Figura 2: El proceso de necrosis celular [1]
1. Principio de detección de apoptosis por citometría de flujo
El método de doble tinción con anexina V y PI es un flujo. método de citometría. El método clásico para detectar la apoptosis se basa en el hecho de que la fosfatidilserina (PS) de la membrana celular voltea desde el interior de la membrana celular hacia la superficie de la membrana celular en las primeras etapas de la apoptosis (Figura 3 a continuación).
Figura 3: PS surge de la membrana celular en la etapa temprana de la apoptosis.
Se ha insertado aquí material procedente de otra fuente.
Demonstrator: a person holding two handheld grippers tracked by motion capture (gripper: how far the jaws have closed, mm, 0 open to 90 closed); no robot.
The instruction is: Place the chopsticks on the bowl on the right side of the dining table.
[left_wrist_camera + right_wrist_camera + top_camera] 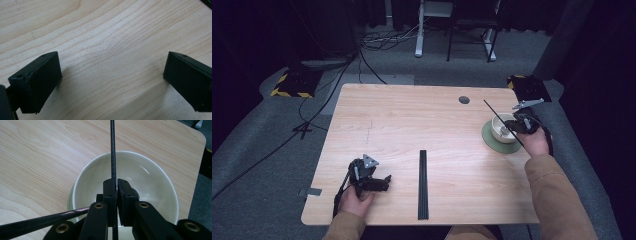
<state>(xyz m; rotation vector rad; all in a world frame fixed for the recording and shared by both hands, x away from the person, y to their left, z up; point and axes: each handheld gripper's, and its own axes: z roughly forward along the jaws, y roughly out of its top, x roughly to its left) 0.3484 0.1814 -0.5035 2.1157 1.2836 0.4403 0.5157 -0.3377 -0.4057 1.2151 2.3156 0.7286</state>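
Note:
My right gripper [515,126] hovers over a white bowl [501,126] that rests on a green saucer [497,144] near the table's right edge. In the right gripper view the gripper [116,181] is shut on a thin black chopstick [112,150] that points up across the bowl [152,177]. A second black stick [37,223] slants in from the lower left, and its end is hidden under the gripper. My left gripper [386,181] rests low at the front left, open. Bare wood lies between its jaws [112,72].
A long black strip [423,185] lies lengthwise on the wooden table [412,120] at the front centre, right of the left gripper. A round cable hole [464,100] sits at the back. Cables and desk legs are on the floor beyond.

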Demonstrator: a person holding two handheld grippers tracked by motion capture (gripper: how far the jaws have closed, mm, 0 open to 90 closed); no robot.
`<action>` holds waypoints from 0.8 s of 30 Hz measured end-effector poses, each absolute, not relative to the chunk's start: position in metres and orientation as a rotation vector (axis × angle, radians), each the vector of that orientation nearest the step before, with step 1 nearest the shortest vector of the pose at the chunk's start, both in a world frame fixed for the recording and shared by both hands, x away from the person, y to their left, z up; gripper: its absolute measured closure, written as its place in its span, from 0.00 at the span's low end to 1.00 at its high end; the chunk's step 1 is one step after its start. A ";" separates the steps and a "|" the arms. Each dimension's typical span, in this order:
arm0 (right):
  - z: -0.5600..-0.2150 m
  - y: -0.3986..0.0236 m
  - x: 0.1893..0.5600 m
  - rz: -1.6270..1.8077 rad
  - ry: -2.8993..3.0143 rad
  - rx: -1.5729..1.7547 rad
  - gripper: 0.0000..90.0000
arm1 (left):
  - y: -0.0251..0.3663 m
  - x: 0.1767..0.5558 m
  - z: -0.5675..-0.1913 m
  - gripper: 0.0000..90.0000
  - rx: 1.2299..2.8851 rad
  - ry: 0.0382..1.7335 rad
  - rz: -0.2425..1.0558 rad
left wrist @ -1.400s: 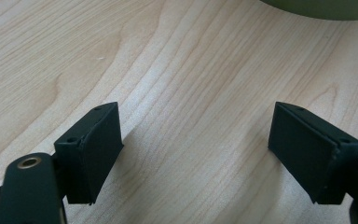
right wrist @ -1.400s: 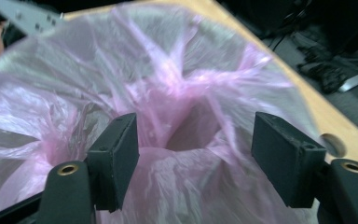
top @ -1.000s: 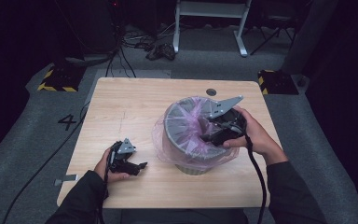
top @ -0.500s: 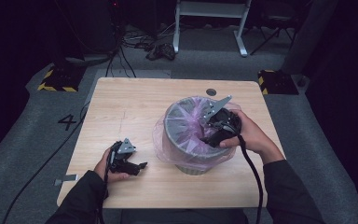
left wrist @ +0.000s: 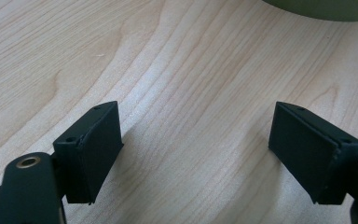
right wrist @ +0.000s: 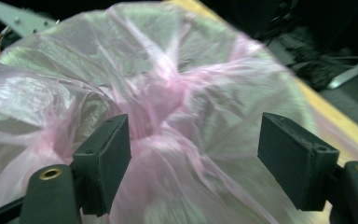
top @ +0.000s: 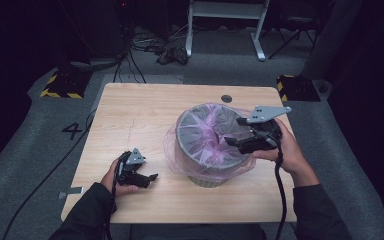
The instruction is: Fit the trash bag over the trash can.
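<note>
Right gripper [top: 236, 134] just opened wide over crinkly pink bag [top: 205, 131], round grey bin [top: 207, 175], left gripper [top: 147, 179] wide.

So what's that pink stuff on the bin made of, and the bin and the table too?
The pink liner looks like thin plastic film: see-through, crinkly and shiny where light hits the folds. The bin is grey with a dull, smooth wall, probably plastic, though painted metal is possible. The table shows pale wood grain with a smooth matt finish; it could be real wood or a printed laminate.

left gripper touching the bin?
Apart. High view: left gripper rests on the table, bare wood between it and the bin.
</note>
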State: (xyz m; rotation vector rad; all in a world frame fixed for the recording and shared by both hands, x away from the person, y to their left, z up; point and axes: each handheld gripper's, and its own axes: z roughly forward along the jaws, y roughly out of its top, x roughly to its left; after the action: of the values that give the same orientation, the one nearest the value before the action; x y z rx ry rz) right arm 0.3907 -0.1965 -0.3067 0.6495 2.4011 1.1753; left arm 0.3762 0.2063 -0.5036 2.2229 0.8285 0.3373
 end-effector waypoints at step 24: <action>-0.373 -0.298 0.335 1.116 2.283 0.758 0.21 | 0.206 0.376 -0.504 0.19 2.223 0.830 0.338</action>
State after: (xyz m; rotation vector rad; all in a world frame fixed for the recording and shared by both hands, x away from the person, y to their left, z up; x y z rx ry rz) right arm 0.3348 -0.2980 -0.3727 0.7583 2.2832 1.1161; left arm 0.3763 0.2063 -0.5035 2.2230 0.8296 0.3376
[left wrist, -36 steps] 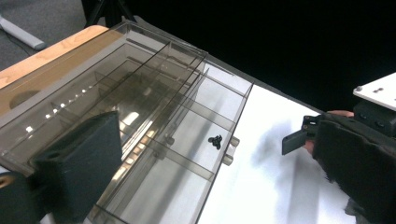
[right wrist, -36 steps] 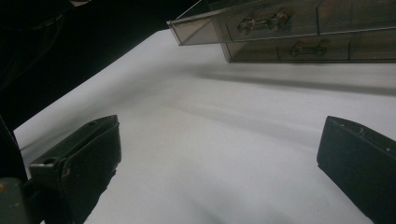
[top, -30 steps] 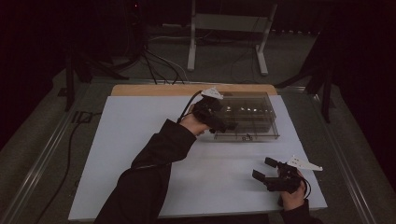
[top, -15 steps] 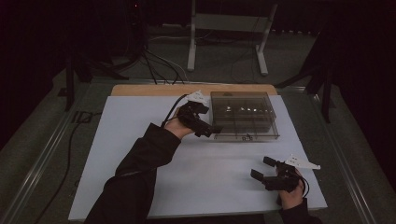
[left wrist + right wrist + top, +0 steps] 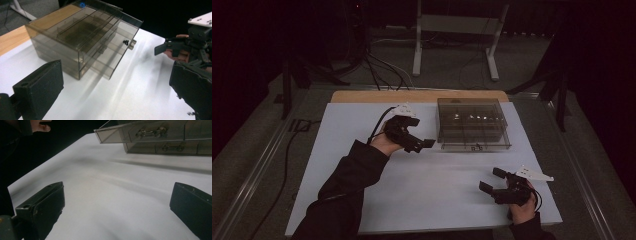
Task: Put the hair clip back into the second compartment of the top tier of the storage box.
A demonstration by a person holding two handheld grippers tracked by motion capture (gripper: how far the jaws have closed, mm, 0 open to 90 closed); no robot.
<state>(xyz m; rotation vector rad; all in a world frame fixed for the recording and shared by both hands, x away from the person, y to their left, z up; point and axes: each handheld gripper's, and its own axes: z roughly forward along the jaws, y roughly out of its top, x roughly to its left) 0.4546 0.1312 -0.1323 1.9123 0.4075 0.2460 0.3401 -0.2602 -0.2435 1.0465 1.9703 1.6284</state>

Este método permite distinguir células vivas, células apoptóticas y células necróticas de forma sencilla, rápida y precisa. El principio específico es el siguiente:
Por tanto, cuando la anexina V se une al PI, se puede utilizar para identificar células vivas, células apoptóticas y células muertas.
II.Pasos experimentales
Tercero, análisis de datos
El kit de detección de apoptosis con anexina V-FITC/PI utiliza la proteína V anexina marcada con FITC como sonda. . La longitud de onda de excitación máxima de FITC es 488 nm y la longitud de onda de emisión máxima es 525 nm. La fluorescencia verde de FITC se detectó en el canal FL1. La longitud de onda máxima de excitación del complejo PI-DNA es de 535 nm y la longitud de onda máxima de emisión es de 615 nm. La fluorescencia roja de PI se detecta en el canal FL2 o FL3. Mediante análisis de software, se dibuja un diagrama de dispersión de dos colores con FITC como abscisa y pi como ordenada.
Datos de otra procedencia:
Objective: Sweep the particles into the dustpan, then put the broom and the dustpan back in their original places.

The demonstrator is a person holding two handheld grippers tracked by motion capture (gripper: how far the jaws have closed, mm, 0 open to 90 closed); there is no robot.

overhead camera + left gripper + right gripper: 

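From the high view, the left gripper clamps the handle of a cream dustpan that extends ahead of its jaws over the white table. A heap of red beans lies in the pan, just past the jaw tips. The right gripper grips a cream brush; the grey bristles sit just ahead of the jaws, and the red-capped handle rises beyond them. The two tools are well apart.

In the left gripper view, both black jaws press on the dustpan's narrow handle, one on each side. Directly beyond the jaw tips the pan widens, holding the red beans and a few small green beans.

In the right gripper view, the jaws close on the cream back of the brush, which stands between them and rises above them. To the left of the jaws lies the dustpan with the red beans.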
Como se muestra en la siguiente figura; las celdas se pueden dividir en cuatro cuadrantes;
Figura 4: Diagrama de distribución de celdas en cuatro cuadrantes.
Por ejemplo, se suele utilizar para estudiar los efectos de fármacos o genes sobre la apoptosis. Al comparar el grupo de control con el grupo del fármaco, se descubrió que el compuesto podía inducir la apoptosis en la línea celular de cáncer de próstata PC-3M. En comparación con el grupo de control (0 μM), la proporción de células apoptóticas tardías en el grupo de tratamiento (20 μM) aumentó del 1,79 % al 11,39 %. Además, el porcentaje de células viables, apoptóticas y necróticas se puede calcular en función de los datos de cada cuadrante.
Figura 5. Inducción de la apoptosis de las células PC-3M dependiente del gradiente de concentración del fármaco [2]
IV.Preguntas frecuentes
1.
2. ¿Por qué necesitamos recolectar sobrenadante celular?
Debido a que las células apoptóticas pueden desprenderse de la pared y quedar suspendidas en el medio de cultivo, es necesario recolectar el sobrenadante, recolectar el sedimento mediante centrifugación y combinar las células digeridas con tripsina; de lo contrario, la proporción apoptótica detectada puede reducirse.
3. ¿Por qué necesito ir a la computadora para realizar la prueba dentro de 1 hora después del teñido?
Debido a que la apoptosis es un proceso rápido, se recomienda analizar las muestras dentro de 1 hora después de la tinción. El PI se ve muy afectado por el tiempo, porque el etiquetado de PI aumentará la citotoxicidad, especialmente cuando se detecta la apoptosis temprana. Si se prolonga el tiempo, la diferencia en la agrupación de células en el citómetro de flujo aumentará significativamente. Se recomienda detectarla en 1 hora.
4. Otras medidas preventivas
Referencias:
[1]Elmore S. Apoptosis: Una revisión de la muerte celular programada.
Toxic Substances Pathol 200735:495-516.
[2] Qin Min, Peng Sheng, Liu Ning, et al. Un nuevo compuesto LG308 con actividad antimicrotúbulos en células de cáncer de próstata tiene una actividad antitumoral eficaz. .[J]. Revista de Farmacología y Terapéutica Experimental, 2015, 355(3): 473-483.